Merchant’s House Museum
If it’s an encounter with the paranormal you’re after, your best bet is this preserved 19th-century townhouse that used to house the Treadwell family. Pick up Some Say They Never Left: Tales of the Strange and Inexplicable at the Merchant's House Museum ($10) from the museum’s store, a collection of supernatural experiences by curators and visitors (disappointingly, there have been no sightings of the Stay Puft Marshmallow Man). Or wait until October when the museum runs annual candlelight ghost tours. 29 E 4th St between Bowery and Lafayette St (212-777-1089, merchantshouse.org). Mon, Thu--Sun noon--5 pm; $10, students and seniors $5.
The Mummy Chamber
“Tutankhamun and the Golden Age of the Pharaohs” at the Discovery TSX may be the season’s big-ticket event with glitzy artifacts from King Tut’s tomb and his era, but there’s no actual mummy. There is a replica of his body, but it will fail to give you the willies—the hallmark of any good mummy. Head to the Brooklyn Museum’s collection on the third floor to see the mummy of the priest Thothirdes out of its cartonnage, the mummy of Hor and a mummified crocodile. Those Egyptians, eh? If it wasn’t nailed down, they’d mummify it. The Brooklyn Museum, 200 Eastern Pkwy at Washington Ave, Prospect Heights, Brooklyn (718-638-5000, brooklynmuseum.org). Wed--Fri 10am--5pm; Sat, Sun 11am--6pm; $10, students and seniors $6.
Jekyll & Hyde Club
We all have two sides: the normal, and the hilariously cheesy. The Jekyll & Hyde Club falls into the latter, with spooky animatronics and walls lined with curios. There’s live entertainment thrown into the bargain, so make sure one of your party knows the Heimlich maneuver, we don’t want anyone choking on their bar food when a member of the wait staff jumps out at you. 1409 Sixth Ave between 57th and 58th Sts (212-541-9517, jekyllandhydeclub.com). Mon--Thu, Sun 11:30am-11:30pm; Fri--Sat 11:30am-midnight.

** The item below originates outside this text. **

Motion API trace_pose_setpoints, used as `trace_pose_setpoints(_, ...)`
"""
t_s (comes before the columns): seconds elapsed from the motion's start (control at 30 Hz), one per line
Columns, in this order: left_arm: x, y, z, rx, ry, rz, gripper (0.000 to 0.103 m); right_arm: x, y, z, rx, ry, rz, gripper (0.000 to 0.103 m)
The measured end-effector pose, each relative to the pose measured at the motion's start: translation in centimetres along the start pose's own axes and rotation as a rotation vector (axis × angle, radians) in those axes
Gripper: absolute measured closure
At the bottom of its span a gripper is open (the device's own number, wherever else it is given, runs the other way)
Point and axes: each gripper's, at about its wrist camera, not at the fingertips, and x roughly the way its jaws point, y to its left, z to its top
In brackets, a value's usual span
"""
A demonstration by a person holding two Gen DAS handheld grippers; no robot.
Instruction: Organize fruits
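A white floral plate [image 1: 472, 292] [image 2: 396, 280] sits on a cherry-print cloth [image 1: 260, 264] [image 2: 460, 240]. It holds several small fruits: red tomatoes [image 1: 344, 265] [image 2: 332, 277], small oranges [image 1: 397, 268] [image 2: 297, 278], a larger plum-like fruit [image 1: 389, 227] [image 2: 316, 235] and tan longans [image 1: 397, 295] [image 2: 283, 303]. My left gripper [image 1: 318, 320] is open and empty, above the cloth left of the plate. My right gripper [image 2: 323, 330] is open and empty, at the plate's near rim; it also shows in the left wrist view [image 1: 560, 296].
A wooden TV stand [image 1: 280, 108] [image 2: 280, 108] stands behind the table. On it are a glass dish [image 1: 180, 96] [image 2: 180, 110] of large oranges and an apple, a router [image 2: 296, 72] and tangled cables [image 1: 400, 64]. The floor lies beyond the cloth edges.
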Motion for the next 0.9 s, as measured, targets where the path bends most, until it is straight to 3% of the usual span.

Museum of World Wonders: Cabinet of Curiosities
If you want to marvel at strange natural phenomenon, head to Coney Island, the epicenter of weird. The true spirit of wonder in Coney Island is encased in three cabinets in a local branch of the Brooklyn Public Library. There, artist, rogue taxidermist and eccentric Takeshi Yamada exhibits a rotating collection of rare oddities. In the case in the first-floor lobby you’ll find: a chupacabras snail, so-called because it resembles the foot of the mythical creature; a three-eyed human skull; and a cat-frog skeleton, an amphibian with whiskers believed by some in the East to be the reincarnation of Chinese general and thinker Sun Tzu. 1901 Mermaid Ave between W 19th and 20th Sts, Coney Island, Brooklyn (718-265-3220, brooklynpubliclibrary.org). Mon, Tue, Fri 10am--6pm; Wed 1--8pm; Thu 1--6pm; Sat 10am--5pm; through Dec 31; free.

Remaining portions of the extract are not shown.